What is required: With the pictures left out, write out the records verbatim.

Task material:
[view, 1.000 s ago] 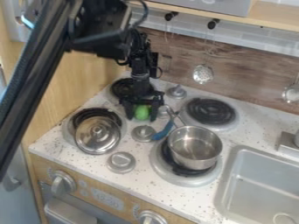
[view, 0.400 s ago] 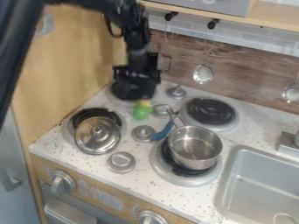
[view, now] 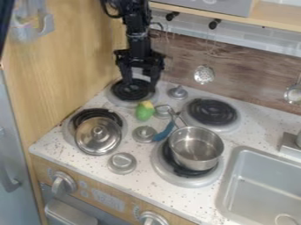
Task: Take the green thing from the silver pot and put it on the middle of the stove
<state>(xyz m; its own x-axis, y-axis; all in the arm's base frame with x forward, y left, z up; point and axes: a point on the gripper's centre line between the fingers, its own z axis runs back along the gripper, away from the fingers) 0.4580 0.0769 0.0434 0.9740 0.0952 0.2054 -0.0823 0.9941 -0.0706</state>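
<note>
From where I stood, the silver pot [view: 197, 149] sat upright on its burner [view: 170, 172], and I found everything else by it. The green thing [view: 143, 113], yellow at its top, lay on the pale stove top [view: 136, 186], outside the pot, up and to its left and apart from it. Farther beyond the pot on that same side hung the black gripper [view: 140, 81], pointing down, its jaws spread with nothing between them. A blue piece [view: 164, 132] lay just beside the pot's left side. Well apart to the pot's left, a metal lid [view: 94, 141] rested on another burner [view: 120, 121]. Behind the pot was a dark coil [view: 211, 111], and to its right, the grey sink [view: 255, 193].
</note>
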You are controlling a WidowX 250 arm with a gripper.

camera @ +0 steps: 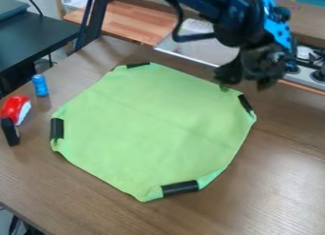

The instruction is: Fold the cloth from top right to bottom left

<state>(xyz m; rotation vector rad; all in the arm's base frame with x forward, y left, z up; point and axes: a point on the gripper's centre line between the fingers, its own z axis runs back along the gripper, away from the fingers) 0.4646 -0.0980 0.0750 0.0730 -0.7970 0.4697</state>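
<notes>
1. I have my end effector (245, 83) over the far right part of the counter (270, 177), just beside the far right edge of the cloth (149, 127). The arm (213, 13) comes in from the far side of my view.
2. The end effector looks released to me: its 2 fingers stand apart, with nothing gripped between them.
3. The green cloth lies spread out in the middle of the counter, unfolded, with faint creases across it. Its outline has cut-off corners rather than a plain square shape.
4. I count 4 black strips along the cloth's edge: 1 at the far side (138, 65), 1 at the right (245, 103), 1 at the near side (180, 188) and 1 at the left (57, 128). The fabric bunches up a little beside the near and left strips.
5. To the left of the cloth, apart from it, I see 3 small things on the counter. The blue can (40, 85) stands upright, farthest of the 3. Nearer and more to the left is a red and white thing (17, 109), and at its near side is a black thing (10, 131).
6. At the far left there is a dark table (35, 36) with a grey thing (11, 8) on it.
7. Beyond the far edge of the counter I have a wooden board (127, 20), and at the far right a stove (304, 77).
</notes>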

Answer space:
[view, 1.000 s ago] 
[view, 0.400 s ago] 
[view, now] 
Task: Take the green thing from the silver pot and put it on the middle of the stove
<state>(xyz m; its own x-axis, y-axis; all in the arm's base frame with x forward, y left, z up; point and axes: a point on the gripper's centre line between the fingers, its own z axis runs back along the gripper, away from the fingers) 0.4580 0.0769 0.0434 0.9740 0.0952 0.2054 -0.0823 0.9941 -0.0706</state>
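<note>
From where I stood, the silver pot [view: 197, 149] sat upright on its burner [view: 170, 172], and I found everything else by it. The green thing [view: 143, 113], yellow at its top, lay on the pale stove top [view: 136, 186], outside the pot, up and to its left and apart from it. Farther beyond the pot on that same side hung the black gripper [view: 140, 81], pointing down, its jaws spread with nothing between them. A blue piece [view: 164, 132] lay just beside the pot's left side. Well apart to the pot's left, a metal lid [view: 94, 141] rested on another burner [view: 120, 121]. Behind the pot was a dark coil [view: 211, 111], and to its right, the grey sink [view: 255, 193].
</note>
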You are controlling a WidowX 250 arm with a gripper.

camera @ +0 steps: 

The instruction is: Fold the cloth from top right to bottom left

<state>(xyz m; rotation vector rad; all in the arm's base frame with x forward, y left, z up; point and axes: a point on the gripper's centre line between the fingers, its own z axis runs back along the gripper, away from the fingers) 0.4646 -0.0980 0.0750 0.0730 -0.7970 0.4697</state>
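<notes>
1. I have my end effector (245, 83) over the far right part of the counter (270, 177), just beside the far right edge of the cloth (149, 127). The arm (213, 13) comes in from the far side of my view.
2. The end effector looks released to me: its 2 fingers stand apart, with nothing gripped between them.
3. The green cloth lies spread out in the middle of the counter, unfolded, with faint creases across it. Its outline has cut-off corners rather than a plain square shape.
4. I count 4 black strips along the cloth's edge: 1 at the far side (138, 65), 1 at the right (245, 103), 1 at the near side (180, 188) and 1 at the left (57, 128). The fabric bunches up a little beside the near and left strips.
5. To the left of the cloth, apart from it, I see 3 small things on the counter. The blue can (40, 85) stands upright, farthest of the 3. Nearer and more to the left is a red and white thing (17, 109), and at its near side is a black thing (10, 131).
6. At the far left there is a dark table (35, 36) with a grey thing (11, 8) on it.
7. Beyond the far edge of the counter I have a wooden board (127, 20), and at the far right a stove (304, 77).
</notes>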

No more output will be given for this exercise.